▶ What this task involves: Return every line below exactly, without dropping any.

▶ Supplied information:
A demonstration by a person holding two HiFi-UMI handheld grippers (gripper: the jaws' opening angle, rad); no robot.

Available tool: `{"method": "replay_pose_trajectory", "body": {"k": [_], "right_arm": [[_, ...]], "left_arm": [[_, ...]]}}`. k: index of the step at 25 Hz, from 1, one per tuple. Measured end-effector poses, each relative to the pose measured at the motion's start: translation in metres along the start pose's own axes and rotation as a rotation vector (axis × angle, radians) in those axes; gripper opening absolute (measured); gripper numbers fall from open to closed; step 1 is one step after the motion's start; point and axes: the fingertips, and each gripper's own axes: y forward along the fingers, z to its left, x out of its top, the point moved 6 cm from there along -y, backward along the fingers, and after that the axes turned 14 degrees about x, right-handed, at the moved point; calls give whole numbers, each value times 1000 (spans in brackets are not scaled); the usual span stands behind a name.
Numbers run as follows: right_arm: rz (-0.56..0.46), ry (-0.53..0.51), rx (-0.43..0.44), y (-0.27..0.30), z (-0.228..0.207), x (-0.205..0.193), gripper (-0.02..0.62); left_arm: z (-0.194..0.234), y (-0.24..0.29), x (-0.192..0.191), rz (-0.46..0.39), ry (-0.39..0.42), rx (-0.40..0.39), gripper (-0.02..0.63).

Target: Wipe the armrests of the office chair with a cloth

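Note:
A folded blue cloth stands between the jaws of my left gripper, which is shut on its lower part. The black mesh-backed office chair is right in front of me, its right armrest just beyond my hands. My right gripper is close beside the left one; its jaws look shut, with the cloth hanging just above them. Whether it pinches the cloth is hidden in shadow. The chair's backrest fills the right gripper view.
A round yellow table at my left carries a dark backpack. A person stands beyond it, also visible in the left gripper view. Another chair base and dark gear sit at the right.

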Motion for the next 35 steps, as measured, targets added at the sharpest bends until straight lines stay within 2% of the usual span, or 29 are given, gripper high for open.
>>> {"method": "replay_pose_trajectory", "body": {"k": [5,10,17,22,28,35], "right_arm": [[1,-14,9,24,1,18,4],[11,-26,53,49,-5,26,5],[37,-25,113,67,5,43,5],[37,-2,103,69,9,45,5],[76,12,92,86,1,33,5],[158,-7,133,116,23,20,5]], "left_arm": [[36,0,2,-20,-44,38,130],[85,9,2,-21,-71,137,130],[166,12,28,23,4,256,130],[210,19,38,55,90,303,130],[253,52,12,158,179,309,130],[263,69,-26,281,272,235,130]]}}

▶ Exercise answer:
A demonstration by a person holding two HiFi-UMI handheld grippers (gripper: the jaws' opening angle, rad); no robot.

Available tool: `{"method": "replay_pose_trajectory", "body": {"k": [_], "right_arm": [[_, ...]], "left_arm": [[_, ...]]}}`. k: index of the step at 25 Hz, from 1, one per tuple. Measured end-effector poses, each relative to the pose measured at the motion's start: translation in metres along the start pose's own axes and rotation as a rotation vector (axis × angle, radians) in those axes; gripper opening absolute (measured); gripper numbers fall from open to closed; step 1 is one step after the motion's start; point and axes: the fingertips, and each gripper's own axes: y forward along the fingers, z to its left, x out of its top, the point moved 6 cm from there along -y, backward along the fingers, and after that the axes turned 14 degrees about x, right-handed, at the moved point; calls give whole numbers, each value times 1000 (spans in brackets are not scaled); the usual span stands behind a name.
Numbers run as follows: right_arm: rz (-0.56..0.46), ry (-0.53..0.51), rx (-0.43..0.44), y (-0.27..0.30), z (-0.228..0.207), x (-0.205..0.193), gripper (-0.02..0.62); left_arm: z (-0.194..0.234), y (-0.24..0.29), x (-0.192..0.191), rz (-0.46..0.39), ry (-0.39..0.42), rx (-0.40..0.39), gripper (-0.02..0.63).

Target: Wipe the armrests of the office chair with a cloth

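Note:
A folded blue cloth stands between the jaws of my left gripper, which is shut on its lower part. The black mesh-backed office chair is right in front of me, its right armrest just beyond my hands. My right gripper is close beside the left one; its jaws look shut, with the cloth hanging just above them. Whether it pinches the cloth is hidden in shadow. The chair's backrest fills the right gripper view.
A round yellow table at my left carries a dark backpack. A person stands beyond it, also visible in the left gripper view. Another chair base and dark gear sit at the right.
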
Motion for the next 35 steps, as measured, targets added at the sharpest bends until straight lines stay within 2% of the usual span, or 29 are given, gripper high for open.
>>> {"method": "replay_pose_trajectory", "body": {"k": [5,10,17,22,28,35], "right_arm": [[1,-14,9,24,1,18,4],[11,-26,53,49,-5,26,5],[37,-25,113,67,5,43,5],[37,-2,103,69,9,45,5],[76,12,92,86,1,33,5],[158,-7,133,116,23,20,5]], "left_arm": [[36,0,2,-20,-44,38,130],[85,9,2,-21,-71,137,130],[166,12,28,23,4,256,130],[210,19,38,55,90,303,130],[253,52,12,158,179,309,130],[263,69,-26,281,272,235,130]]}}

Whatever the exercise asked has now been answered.